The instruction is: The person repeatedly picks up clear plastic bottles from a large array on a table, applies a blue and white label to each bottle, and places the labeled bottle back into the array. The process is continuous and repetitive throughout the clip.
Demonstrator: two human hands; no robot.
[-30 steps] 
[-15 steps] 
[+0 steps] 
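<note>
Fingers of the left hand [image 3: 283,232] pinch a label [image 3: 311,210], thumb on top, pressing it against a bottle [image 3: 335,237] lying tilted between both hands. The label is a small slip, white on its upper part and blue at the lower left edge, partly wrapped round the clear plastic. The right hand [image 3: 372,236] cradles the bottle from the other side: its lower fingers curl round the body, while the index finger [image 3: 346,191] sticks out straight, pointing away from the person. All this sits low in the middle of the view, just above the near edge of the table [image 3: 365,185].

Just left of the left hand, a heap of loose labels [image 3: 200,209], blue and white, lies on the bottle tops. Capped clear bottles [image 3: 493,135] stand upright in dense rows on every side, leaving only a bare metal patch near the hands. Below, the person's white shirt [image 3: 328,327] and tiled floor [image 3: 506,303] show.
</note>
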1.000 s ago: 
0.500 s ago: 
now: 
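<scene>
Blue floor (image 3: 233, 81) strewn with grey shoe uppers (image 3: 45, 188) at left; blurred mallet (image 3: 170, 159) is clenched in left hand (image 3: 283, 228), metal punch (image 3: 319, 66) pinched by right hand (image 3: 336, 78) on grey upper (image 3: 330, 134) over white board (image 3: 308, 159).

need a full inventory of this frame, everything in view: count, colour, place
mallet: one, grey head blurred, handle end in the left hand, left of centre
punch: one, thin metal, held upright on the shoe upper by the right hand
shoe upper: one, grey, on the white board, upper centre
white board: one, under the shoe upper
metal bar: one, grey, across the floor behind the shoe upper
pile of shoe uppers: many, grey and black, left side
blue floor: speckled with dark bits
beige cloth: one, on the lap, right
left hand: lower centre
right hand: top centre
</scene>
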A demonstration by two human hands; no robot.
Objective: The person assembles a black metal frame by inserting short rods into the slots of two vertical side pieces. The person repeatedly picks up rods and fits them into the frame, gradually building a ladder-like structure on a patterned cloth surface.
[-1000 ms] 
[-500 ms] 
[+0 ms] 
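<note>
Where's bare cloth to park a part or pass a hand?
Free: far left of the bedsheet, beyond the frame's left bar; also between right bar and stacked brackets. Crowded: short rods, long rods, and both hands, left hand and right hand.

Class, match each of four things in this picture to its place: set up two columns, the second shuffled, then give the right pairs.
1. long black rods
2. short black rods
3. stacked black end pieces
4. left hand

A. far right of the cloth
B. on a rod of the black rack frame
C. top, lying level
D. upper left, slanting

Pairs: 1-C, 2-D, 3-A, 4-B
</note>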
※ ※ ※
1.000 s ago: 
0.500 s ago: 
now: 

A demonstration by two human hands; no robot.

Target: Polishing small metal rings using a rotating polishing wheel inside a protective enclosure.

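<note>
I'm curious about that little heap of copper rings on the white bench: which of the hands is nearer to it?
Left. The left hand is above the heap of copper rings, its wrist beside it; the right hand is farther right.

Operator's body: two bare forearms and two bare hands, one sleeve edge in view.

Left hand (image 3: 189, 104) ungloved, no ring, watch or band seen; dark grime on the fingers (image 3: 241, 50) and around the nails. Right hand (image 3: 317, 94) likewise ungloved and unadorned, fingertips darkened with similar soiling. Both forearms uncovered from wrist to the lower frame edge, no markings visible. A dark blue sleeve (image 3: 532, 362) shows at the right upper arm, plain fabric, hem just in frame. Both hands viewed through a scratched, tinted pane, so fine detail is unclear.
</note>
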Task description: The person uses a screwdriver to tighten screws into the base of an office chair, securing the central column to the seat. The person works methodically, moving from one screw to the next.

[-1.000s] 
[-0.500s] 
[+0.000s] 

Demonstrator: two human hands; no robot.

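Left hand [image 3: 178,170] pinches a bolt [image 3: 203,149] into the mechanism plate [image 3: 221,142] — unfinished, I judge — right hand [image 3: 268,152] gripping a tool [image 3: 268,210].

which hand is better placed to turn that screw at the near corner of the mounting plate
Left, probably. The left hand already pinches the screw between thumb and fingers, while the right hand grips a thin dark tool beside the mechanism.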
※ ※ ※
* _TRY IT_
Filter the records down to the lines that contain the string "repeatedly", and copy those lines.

* _ANSWER SECTION_
The instruction is: The person repeatedly picks up clear plastic bottles from a large array on a table, applies a blue and white label to each bottle, and places the labeled bottle back into the array. The process is continuous and repetitive throughout the clip.
Objective: The person assembles a black metal frame by inserting short rods into the slots of two vertical side pieces. The person repeatedly picks up rods and fits them into the frame, gradually building a ladder-like structure on a patterned cloth surface.

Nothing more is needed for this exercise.